Особняк Морозовых давно исчез из виду. Опустевшая коробка из-под бананов осталась где-то там позади. В первый раз я отошел от дома так далеко. Справа высился Андроников монастырь, внизу плескалась Яуза, слева из утреннего тумана на Москву наступало нестройное сообщество высоток Сити. Тугоплавкие и огнестойкие, башни переливались змеиной чешуей, закручивались в спираль ДНК, устремлялись в небо исполинскими тюбиками. Было в них что-то чудовищное. Чудовищное, тревожное и страшное. Что-то такое, что вызывало ужас, но от чего невозможно было оторвать глаз, как от стихии.

У парапета набережной стоял какой-то господин. Он был в плаще и шляпе, на запястье у него висела палка. Он бросал в реку хлебные крошки, а утки, громко ругаясь и отпихивая друг друга, их ловили. Господин кормил птиц и приговаривал гнусавым голосом какие-то стихи. Кажется, “И долго буду тем любезен я народу…” По мосту прогромыхала электричка. Замелькали темные силуэты дачников, гастарбайтеров, милиционеров, пенсионеров и простых подмосквичей, мучимых похмельем и нестерпимой торфяной гарью. Пассажиры уткнулись в мобильные телефоны и играли в змейку, тетрис, мини-покер, припоминали количество выпитого накануне, улыбались, повторяя шутки из вчерашнего “Урганта”, прикидывали, позволят ли осенью их скудные накопления отправиться куда-нибудь с семьей. Затиснутый между мамой и бабушкой, на скамейке сидел Витюша Пасечник и грустно смотрел в окно, мечтая о своей возлюбленной однокласснице Юле. Витюше предстоит сыграть в моей судьбе свою роль.

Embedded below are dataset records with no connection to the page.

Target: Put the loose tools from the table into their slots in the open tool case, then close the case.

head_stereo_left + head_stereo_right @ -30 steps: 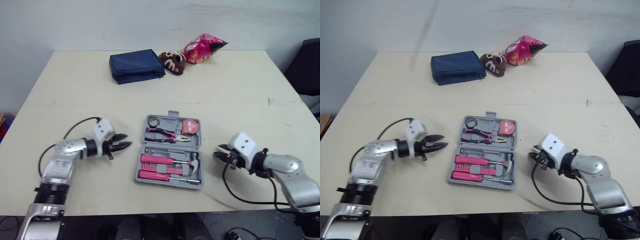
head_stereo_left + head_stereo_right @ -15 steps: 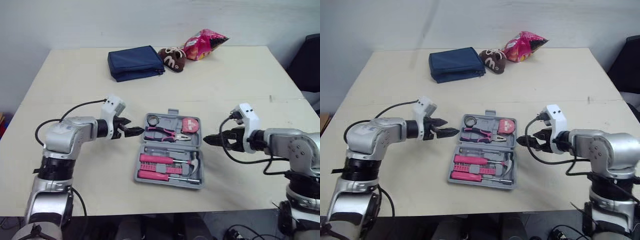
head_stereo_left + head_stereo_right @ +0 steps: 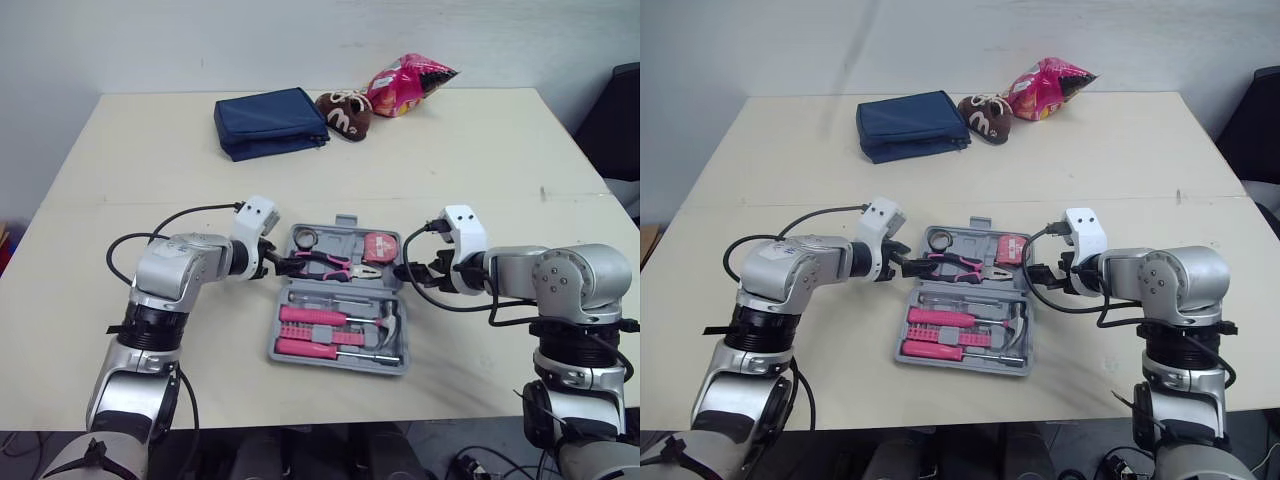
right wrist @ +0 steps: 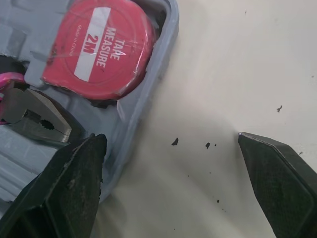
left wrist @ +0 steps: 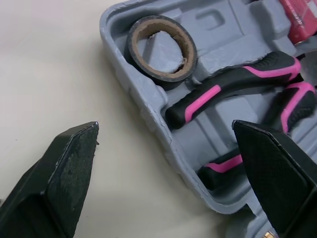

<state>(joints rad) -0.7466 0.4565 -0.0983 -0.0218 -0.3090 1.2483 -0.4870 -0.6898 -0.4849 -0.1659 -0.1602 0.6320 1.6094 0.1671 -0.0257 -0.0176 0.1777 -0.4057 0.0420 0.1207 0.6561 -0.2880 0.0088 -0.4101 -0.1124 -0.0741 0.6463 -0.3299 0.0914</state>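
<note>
Hammer and drivers lie slotted in the case's near half, mid-worktop; closing looks in hand. Left tool and right tool, fingers apart, straddle the far half's side rims. Next: pinch them and fold that half over.

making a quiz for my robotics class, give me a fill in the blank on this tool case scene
1. The red tape measure in the case is marked ____.
2. The pliers have handles in black and ____.
3. The left gripper and right gripper, on either side of the case, are both ____.
4. The pouch at the far side of the table is ____.
Missing words: 2M; pink; open; blue.
</note>
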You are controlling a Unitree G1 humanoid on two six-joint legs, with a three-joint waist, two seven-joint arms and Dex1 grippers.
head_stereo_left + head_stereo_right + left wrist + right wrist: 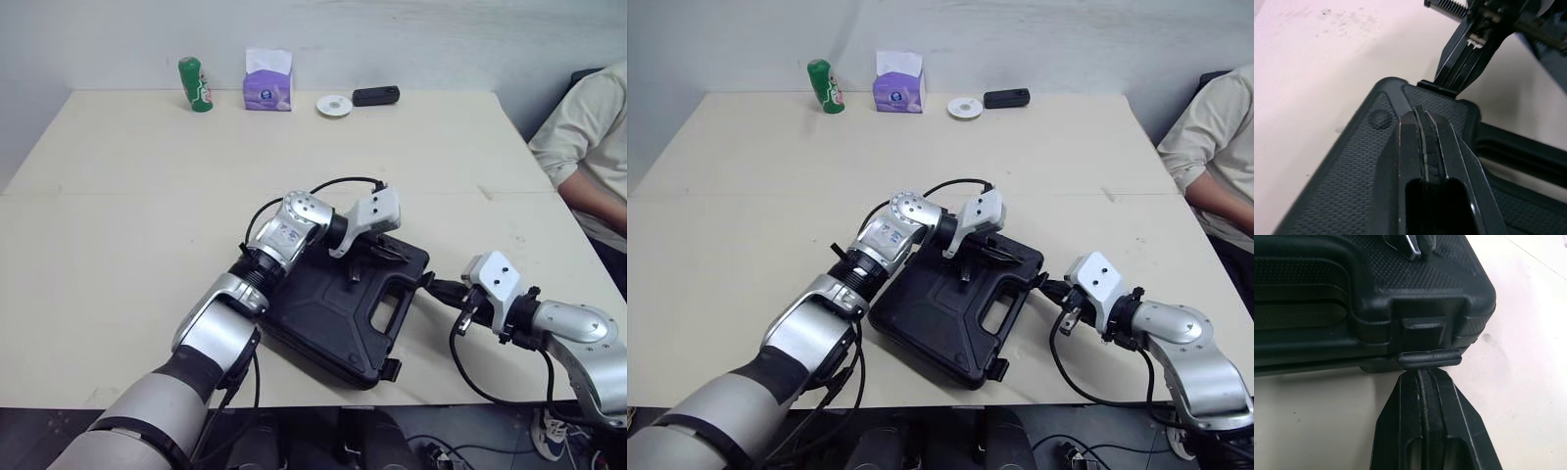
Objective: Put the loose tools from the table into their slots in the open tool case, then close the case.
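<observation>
The black tool case (333,313) lies with its lid down near the table's front edge, handle side facing right. My left gripper (384,251) is shut and presses its tips on the lid's far right corner (1382,119). My right gripper (429,283) is shut, with its tips against the case's right side. In the right wrist view its fingertips (1422,377) sit just under a latch flap (1430,358) that still hangs loose below its catch. A second latch (391,369) sticks out at the case's near right corner. No loose tools lie in sight.
Along the table's far edge stand a green can (196,84), a purple tissue box (268,83), a white disc (334,105) and a small black device (375,95). A person (588,147) sits at the right, beside the table's right edge.
</observation>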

Электричка промчалась вон из Москвы, вослед ей уносился разнокалиберный лай. Это голосили собаки, вышедшие на утренний променад. Справа налево и слева направо летели пластиковые тарелки, мячики, прочие снаряды, и за ними гонялись как ненормальные местные бигли, корги и овчарки.

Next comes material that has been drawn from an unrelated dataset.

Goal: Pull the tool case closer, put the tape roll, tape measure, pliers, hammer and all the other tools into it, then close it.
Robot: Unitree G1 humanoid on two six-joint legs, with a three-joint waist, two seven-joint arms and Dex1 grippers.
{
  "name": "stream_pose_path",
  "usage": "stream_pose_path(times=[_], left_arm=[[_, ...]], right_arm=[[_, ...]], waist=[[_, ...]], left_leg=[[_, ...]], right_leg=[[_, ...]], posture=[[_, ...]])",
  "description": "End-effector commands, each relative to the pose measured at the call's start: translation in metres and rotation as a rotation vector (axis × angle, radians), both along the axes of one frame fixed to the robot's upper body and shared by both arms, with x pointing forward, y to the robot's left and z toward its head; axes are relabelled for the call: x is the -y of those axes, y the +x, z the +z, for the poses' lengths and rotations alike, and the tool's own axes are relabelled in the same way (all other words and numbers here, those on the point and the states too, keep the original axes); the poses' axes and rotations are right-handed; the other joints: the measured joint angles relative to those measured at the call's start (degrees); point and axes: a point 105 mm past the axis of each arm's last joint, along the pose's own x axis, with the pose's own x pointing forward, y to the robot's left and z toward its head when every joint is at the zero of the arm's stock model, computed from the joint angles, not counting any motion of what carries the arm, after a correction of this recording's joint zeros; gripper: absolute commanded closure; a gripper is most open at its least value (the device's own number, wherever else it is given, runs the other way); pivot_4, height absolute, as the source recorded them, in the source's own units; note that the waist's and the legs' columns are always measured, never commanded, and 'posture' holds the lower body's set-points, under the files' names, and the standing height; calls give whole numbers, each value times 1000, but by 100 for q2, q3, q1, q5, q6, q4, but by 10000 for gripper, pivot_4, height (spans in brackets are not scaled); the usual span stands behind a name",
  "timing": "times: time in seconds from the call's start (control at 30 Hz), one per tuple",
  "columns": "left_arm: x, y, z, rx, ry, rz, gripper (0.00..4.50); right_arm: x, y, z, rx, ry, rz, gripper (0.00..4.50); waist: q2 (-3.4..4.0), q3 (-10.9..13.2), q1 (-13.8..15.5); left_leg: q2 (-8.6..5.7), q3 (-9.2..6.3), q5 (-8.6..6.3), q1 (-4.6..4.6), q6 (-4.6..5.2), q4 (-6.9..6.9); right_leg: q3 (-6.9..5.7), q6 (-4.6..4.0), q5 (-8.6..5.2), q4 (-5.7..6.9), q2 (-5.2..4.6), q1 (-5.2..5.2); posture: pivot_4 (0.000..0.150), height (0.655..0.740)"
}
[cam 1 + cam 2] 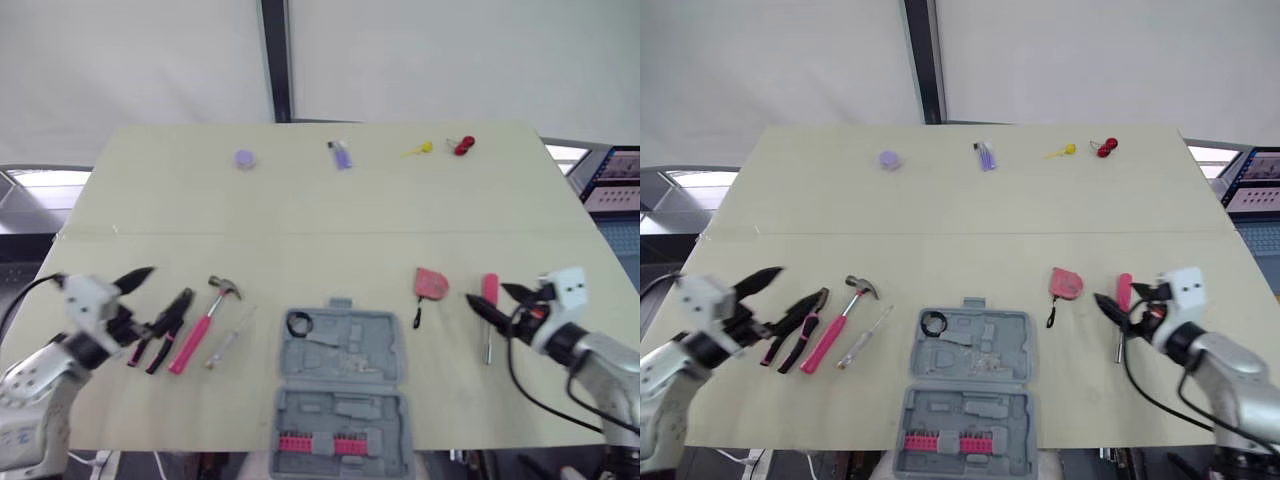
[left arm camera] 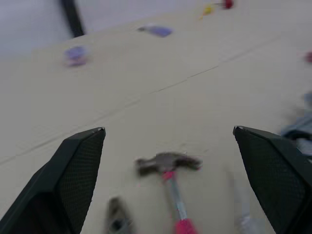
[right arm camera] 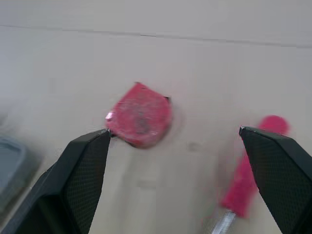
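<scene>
The grey tool case point(image 1: 341, 385) lies open at the table's near edge, with a black tape roll point(image 1: 298, 323) in its far left corner and pink bits in its near half. Left of it lie a clear-handled screwdriver point(image 1: 226, 341), a pink-handled hammer point(image 1: 203, 326) and pliers point(image 1: 165, 330). My left gripper point(image 1: 140, 300) hovers open just left of the pliers; the left wrist view has the hammer point(image 2: 169, 165) ahead between the fingers. A pink tape measure point(image 1: 431, 285) and a pink screwdriver point(image 1: 489, 305) lie right of the case. My right gripper point(image 1: 490, 297) is open beside that screwdriver, facing the tape measure point(image 3: 140, 115).
Along the table's far edge sit a purple disc point(image 1: 244, 158), a purple item point(image 1: 341, 154), a small yellow piece point(image 1: 420, 149) and a red piece point(image 1: 463, 146). A seam runs across the tabletop point(image 1: 330, 215) at mid depth. White walls stand behind.
</scene>
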Motion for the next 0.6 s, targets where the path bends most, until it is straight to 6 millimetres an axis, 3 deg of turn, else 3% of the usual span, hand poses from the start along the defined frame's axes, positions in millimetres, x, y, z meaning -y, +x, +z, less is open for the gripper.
stream_pose_path(times=[0.03,0.17,0.3,0.4,0.47,0.6], left_arm=[[49,-2,-8,-10,95,-301,0],[82,-5,-17,-7,125,-514,0],[108,-10,-18,16,119,-645,0],[116,-11,-16,29,108,-670,0],[117,-10,-17,30,106,-667,0],[119,-11,-22,30,104,-663,0]], right_arm=[[-20,1,3,-29,-35,-71,422],[-42,-1,-3,-70,-52,-91,422],[-43,1,-10,-95,-76,-155,422],[-37,5,-11,-96,-82,-201,7613],[-40,6,-13,-104,-73,-190,16715],[-48,6,-16,-112,-63,-169,16715]], waist=[[7,1,11],[16,-3,-29],[16,-2,-39],[15,-2,-35],[16,-2,-37],[15,-2,-32]], left_leg=[[-1,0,0,1,0,0],[0,1,0,1,0,2],[0,2,0,0,0,-4],[0,2,0,0,0,0],[0,2,0,0,0,2],[0,2,0,0,0,2]], right_leg=[[-1,0,0,4,0,0],[0,-1,-1,13,1,-5],[-1,-2,-1,15,2,-12],[0,-1,-1,16,2,-10],[0,-2,-1,18,2,-10],[0,-1,-1,20,2,-10]], posture=[[1500,7400],[1500,7400],[1500,7400],[1500,7400],[1500,7400],[1500,7400]])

Мы прошли по мосткам через ручей Золотой рожок, и в сердце моем, как всегда, играл L’amoroso. Вот она – Яуза. Тихая вода. Хилое течение. Скудный приток. Сонная артерия. Изнанка. Тень. Что ты прячешь на своем дне? Какие декреты и рескрипты хранишь? Где полки, чьи трухлявые знамена увязли в твоем иле? Литавры ржавеют в твоих песках. Гул былых побед пробегает рябью по темным волнам. Старые забытые мотивы путаются в водорослях. Ветер играет на расстроенных клавикордах. Отжившие анекдоты блуждают среди рыб и уже давно никого не смешат. Невзрачная река. Слабая, бесплодная Яуза. Дряхлая няня, которую держат из жалости. Бобровый скит. Утиная заводь. Какие нивы ты орошаешь? Какие луга питаешь? Долгими ночами бормочешь про себя тюркские предания, считаешь по-немецки барыш от продажи овса или напеваешь шамкающим ртом песенки офеней-горемык. Милая моя река. Всешутейшая, всепьянейшая. Как полоумная старуха, ни за что не вспомнишь, что ела на завтрак, но расскажешь с удовольствием в тысячный раз байку про соколиные выезды Алексея Михалыча или изобразишь в лицах, как Бирон в шлафроке нараспашку маршировал пьяный впереди военного оркестра. Никогда, никогда лед не сковывает твои потоки. Морозными зимними днями ты так же бесстрастно воспринимаешь снег, как осенью отжившую листву и теплые дожди весной. С тем же гостеприимством тянешь на дно и хлебные крошки, и черный джип, не вписавшийся в поворот у Костомаровской излучины. И надо всем этим стоит легкий серый пар – эхо окриков, брани, приказов, шуток, песен, предсмертных воплей и любовных стонов. И одинаково равнодушно, как когда-то отражала бастионы Прешбурга, сегодня ты отражаешь сумрачный фасад института Баумана.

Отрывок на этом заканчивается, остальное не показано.